Determine the number of lines in the data that contain "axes". Answer with that number only.

----------

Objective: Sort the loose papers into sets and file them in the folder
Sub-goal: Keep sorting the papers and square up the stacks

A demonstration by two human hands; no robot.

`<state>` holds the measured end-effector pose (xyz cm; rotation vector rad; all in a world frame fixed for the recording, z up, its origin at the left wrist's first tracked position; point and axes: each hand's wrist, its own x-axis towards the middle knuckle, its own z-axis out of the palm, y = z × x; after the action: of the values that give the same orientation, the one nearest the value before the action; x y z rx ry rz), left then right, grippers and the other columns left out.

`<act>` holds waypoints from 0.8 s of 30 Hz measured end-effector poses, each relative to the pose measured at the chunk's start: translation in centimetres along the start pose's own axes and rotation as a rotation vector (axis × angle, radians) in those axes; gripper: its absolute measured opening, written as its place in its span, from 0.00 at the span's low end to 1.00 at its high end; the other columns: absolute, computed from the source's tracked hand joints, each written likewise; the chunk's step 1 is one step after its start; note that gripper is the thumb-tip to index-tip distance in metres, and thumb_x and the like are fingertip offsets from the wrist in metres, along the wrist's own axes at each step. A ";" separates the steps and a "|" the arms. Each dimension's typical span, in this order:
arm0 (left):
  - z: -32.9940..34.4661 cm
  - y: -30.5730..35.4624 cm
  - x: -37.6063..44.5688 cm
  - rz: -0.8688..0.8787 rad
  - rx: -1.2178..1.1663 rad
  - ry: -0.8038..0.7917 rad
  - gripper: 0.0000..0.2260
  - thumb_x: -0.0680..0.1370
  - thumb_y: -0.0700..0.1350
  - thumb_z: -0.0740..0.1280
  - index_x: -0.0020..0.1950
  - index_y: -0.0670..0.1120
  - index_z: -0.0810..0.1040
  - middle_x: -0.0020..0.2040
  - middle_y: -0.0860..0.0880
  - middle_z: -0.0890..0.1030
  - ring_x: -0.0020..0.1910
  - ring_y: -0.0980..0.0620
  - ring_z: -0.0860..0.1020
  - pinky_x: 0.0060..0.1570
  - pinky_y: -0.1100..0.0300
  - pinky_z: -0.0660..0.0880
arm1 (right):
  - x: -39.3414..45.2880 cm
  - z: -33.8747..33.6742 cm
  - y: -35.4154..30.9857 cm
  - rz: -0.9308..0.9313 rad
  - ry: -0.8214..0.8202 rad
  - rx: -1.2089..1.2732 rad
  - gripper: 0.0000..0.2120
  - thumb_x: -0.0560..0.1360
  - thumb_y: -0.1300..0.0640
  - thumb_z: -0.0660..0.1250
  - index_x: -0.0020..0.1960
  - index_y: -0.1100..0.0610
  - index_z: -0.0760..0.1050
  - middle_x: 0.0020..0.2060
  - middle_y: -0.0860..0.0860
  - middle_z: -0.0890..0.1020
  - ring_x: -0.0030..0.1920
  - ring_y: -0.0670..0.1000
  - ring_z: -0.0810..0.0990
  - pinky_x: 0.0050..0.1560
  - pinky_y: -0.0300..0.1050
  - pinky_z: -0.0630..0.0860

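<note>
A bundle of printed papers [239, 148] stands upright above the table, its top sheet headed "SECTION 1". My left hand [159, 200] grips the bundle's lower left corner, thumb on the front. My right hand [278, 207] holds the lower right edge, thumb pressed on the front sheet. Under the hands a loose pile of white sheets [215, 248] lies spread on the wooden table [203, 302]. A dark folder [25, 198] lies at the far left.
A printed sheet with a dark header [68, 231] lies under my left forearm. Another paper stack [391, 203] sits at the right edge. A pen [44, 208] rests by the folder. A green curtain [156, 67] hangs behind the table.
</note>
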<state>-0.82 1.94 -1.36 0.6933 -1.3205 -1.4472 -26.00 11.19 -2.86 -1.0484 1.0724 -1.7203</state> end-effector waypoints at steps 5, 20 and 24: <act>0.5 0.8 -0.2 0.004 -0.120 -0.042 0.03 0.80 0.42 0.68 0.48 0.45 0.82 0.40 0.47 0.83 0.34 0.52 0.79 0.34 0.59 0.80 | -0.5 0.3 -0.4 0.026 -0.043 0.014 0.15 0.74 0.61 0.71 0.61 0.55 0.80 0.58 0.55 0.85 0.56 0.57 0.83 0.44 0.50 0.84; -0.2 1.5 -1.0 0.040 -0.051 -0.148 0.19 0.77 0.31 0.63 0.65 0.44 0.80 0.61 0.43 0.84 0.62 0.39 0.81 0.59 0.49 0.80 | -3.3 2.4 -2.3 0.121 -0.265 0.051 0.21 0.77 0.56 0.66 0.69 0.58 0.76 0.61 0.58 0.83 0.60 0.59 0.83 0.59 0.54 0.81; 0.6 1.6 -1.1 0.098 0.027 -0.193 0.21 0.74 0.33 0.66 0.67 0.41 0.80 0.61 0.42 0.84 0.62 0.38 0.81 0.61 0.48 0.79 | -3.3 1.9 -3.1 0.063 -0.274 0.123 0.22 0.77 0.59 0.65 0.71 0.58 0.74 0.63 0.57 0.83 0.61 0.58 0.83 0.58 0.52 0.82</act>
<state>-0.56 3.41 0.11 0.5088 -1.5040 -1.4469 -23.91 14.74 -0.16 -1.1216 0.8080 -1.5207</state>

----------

## Answer
2